15.Bölüm
“Belediye başkanı! Büyük bir sorun var!”
Resmi bir ofiste, elindeki birkaç belgeyi inceleyen takım elbiseli adam, aynı şekilde takım elbise giymiş telaşlı adama soğuk bir şekilde baktı.
“Sorun nedir?” (Başkan)
“Zombilerde bir gariplik fark ettik!” (Adam)
“Gariplik mi? Ne demek istiyorsun?” (Başkan)
“Çevredeki tüm zombiler buranın doğusundaki bir binaya doğru hareket etmeye başladı. Eğer aynı rotada gelmeye devam ederlerse 2 gün içinde bulunduğumuz konuma ulaşmış olacaklar. Ne yapmalıyız?” Adam acele bir şekilde anlattı. Anlattıkça yüzü daha çok soldu ve terlemeye başladı.
“Ne? Bu nasıl olur? Hemen orduyu hazırla!” Başkan hızla masasından kalktı ve adama bağırdı.
“Evet!” Adam aceleyle odayı terk etti ve başkanı tek bıraktı.
“Neler oluyor?” Başkan camdan dışarı baktı ve dersin bir nefes aldı.
…
“Hemen havalan!” (Patron)
“Emredersiniz!” Pilot son kontrolü yaptı ve yavaşça havalandı.
“Nereye kaçtığını sanıyorsun?” anti bağırdı ve helikopterin demir ayağından tutundu.
“Lanet olsun! Sadece git ve geber!” Patron antinin eline bastı.
“Yaptığın onca şeyden sonra seni bırakacağımı mı düşündün? Seni bizzat öldüreceğim.” Anti, tekmelenirken bile umursamadı ve kendini yukarı çekmeye başladı.
“Hah, bunu söyleyen birçok kişiyle tanıştım ama hala buradayım! Beni öldürebileceğini mi sanıyorsun?” Patron alaycı bir şekilde güldü ve daha sert tekme atmaya çalıştı.
“Hmpf, hala buradasın çünkü daha önce benimle tanışmadın! Yüzüme iyi bak çünkü bu göreceğin son yüz olacak!” Anti dalga geçti ve patronun ayağını itti.
“Sen!” Patronun dengesi bozuldu ve içeriye düştü, bu fırsatı değerlendiren Anti helikoptere bindi ve Patronun üstüne atladı.

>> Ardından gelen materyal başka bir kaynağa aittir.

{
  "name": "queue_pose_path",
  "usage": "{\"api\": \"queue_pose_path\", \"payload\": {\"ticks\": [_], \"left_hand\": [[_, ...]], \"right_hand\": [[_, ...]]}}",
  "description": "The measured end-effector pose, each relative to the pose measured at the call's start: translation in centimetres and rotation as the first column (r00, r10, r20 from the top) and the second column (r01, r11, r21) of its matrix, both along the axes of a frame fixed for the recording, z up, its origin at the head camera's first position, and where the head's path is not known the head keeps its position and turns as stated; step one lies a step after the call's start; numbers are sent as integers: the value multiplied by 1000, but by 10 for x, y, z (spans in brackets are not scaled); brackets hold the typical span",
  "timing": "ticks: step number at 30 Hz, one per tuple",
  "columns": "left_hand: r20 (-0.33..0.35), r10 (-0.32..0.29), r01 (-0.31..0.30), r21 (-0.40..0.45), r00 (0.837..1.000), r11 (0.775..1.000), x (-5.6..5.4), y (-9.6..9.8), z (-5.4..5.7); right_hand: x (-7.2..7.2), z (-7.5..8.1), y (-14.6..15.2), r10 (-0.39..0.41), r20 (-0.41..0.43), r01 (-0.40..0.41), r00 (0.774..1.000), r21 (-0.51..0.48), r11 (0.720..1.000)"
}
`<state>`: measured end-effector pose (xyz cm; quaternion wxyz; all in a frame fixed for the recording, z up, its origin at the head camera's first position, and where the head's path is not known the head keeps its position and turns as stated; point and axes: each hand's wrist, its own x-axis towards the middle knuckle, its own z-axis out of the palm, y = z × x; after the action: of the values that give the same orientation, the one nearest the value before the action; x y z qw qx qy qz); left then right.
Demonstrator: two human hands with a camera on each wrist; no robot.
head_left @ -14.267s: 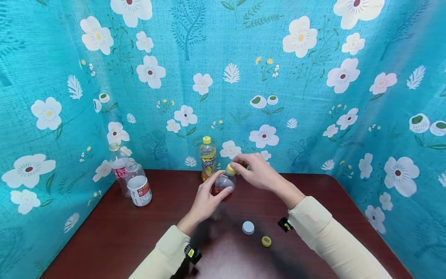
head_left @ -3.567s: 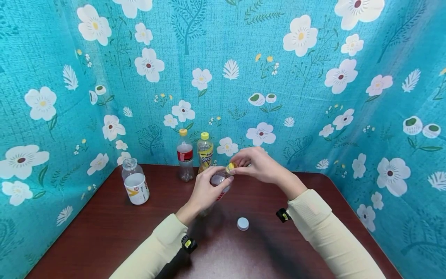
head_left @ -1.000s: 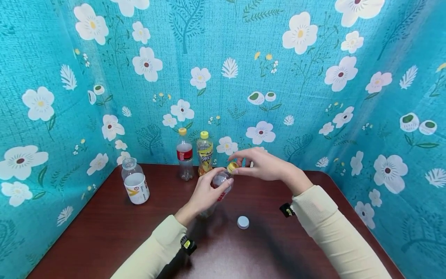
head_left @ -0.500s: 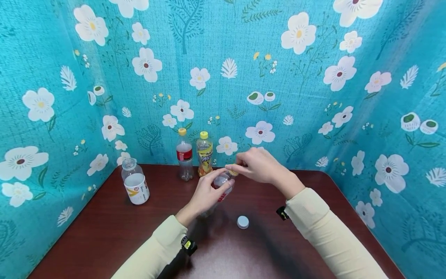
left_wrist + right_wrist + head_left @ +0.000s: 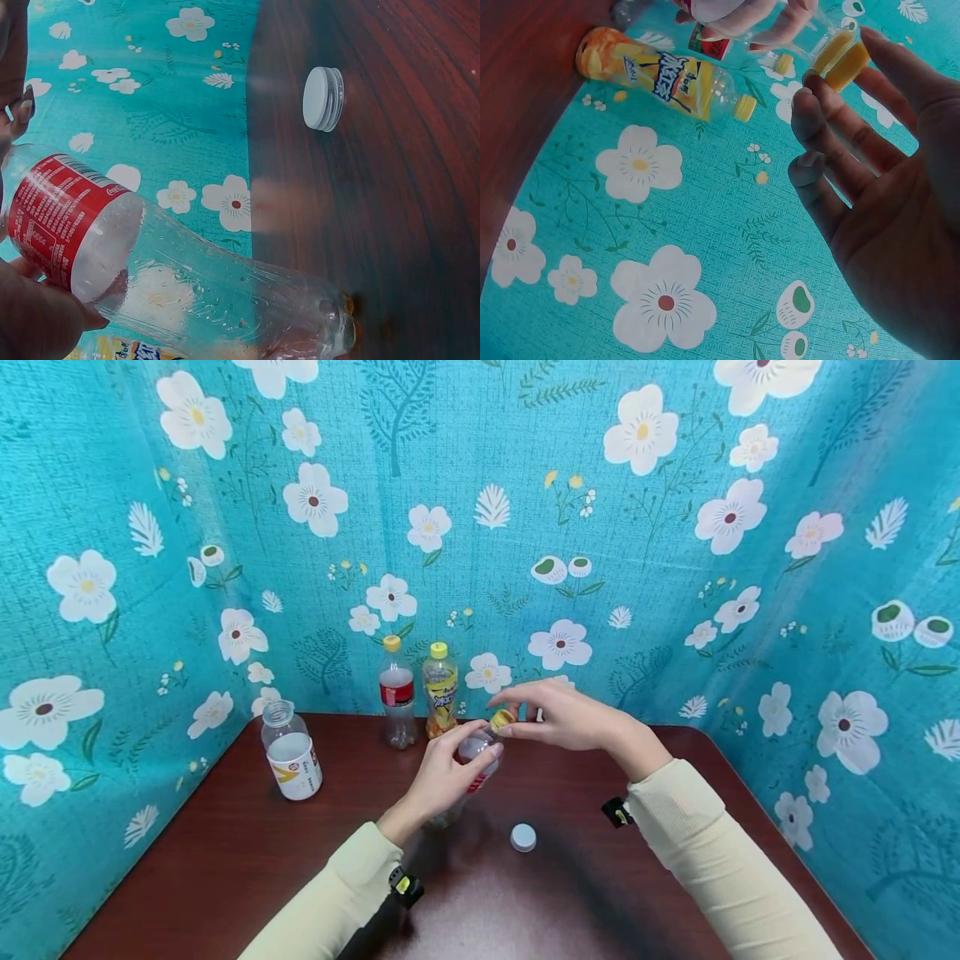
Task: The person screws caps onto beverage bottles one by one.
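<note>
In the head view my left hand (image 5: 437, 781) grips a clear plastic cola bottle (image 5: 480, 750), tilted, its neck up toward my right hand. The left wrist view shows its red label (image 5: 56, 214) and see-through lower body with a few drops. My right hand (image 5: 566, 717) is at the bottle's mouth. The right wrist view has its thumb and forefinger pinching a yellow bottle cap (image 5: 848, 66), just above a yellow ring (image 5: 831, 51) on the neck; whether the threads engage cannot be seen. The other fingers are bent loosely, off the cap.
A white screw cap (image 5: 522, 837) lies on the dark red table (image 5: 225, 877). An uncapped jar (image 5: 296, 768) with a white label stands at left. At the back stand a capped red-label bottle (image 5: 397, 693) and a yellow-label drink bottle (image 5: 441, 693) beside a floral curtain (image 5: 637, 568).
Over the last second my right fingers turn in over the cap and back out. Since the oldest frame, a red-label bottle has come to stand at the back, and the table's yellow cap is gone.
</note>
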<state>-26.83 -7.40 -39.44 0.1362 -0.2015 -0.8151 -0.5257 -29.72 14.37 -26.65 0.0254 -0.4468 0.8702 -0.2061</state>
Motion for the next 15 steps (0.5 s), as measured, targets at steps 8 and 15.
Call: {"api": "queue_pose_path", "payload": {"ticks": [8,15], "left_hand": [[38,3,-3,-6,999,1000,1,0,-2],[18,3,-3,-3,1000,1000,0,1,-1]], "right_hand": [[-3,-7,-7,-25,-84,24,996,-9,1000],[-1,-10,-12,-181,-299,194,937,14,981]]}}
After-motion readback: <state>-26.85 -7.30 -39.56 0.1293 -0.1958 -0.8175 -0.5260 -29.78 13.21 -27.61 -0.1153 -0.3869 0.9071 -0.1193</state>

“Bırak!” Patron Antinin yüzüne yumruk attı.
“Hmpf, kız gibi vuruyorsun!” Anti de patrona vurdu ve onu sert bir şekilde uçarak helikopterin yanına çarptı.
“Gah” Patron tuhaf bir ses çıkardı ve kan tükürdü.
“Seni öldüreceğim!” Patron öfkeden kızardı ve bağırarak Antinin üzerine atladı.
“Bunun için yeterince güçlü değilsin!” Anti patronu tekmeledi ve daha fazla kan tükürmesini sağladı.
“Lanet çocuk! Nasıl bu kadar güçlüsün?” Patron, Antinin ne kadar güçlü olduğuna inanamadı.
Bir çocuk bir yetişkini bu şekilde dövebilir mi? üstelik yetişkin kendisi. Bu imkânsız.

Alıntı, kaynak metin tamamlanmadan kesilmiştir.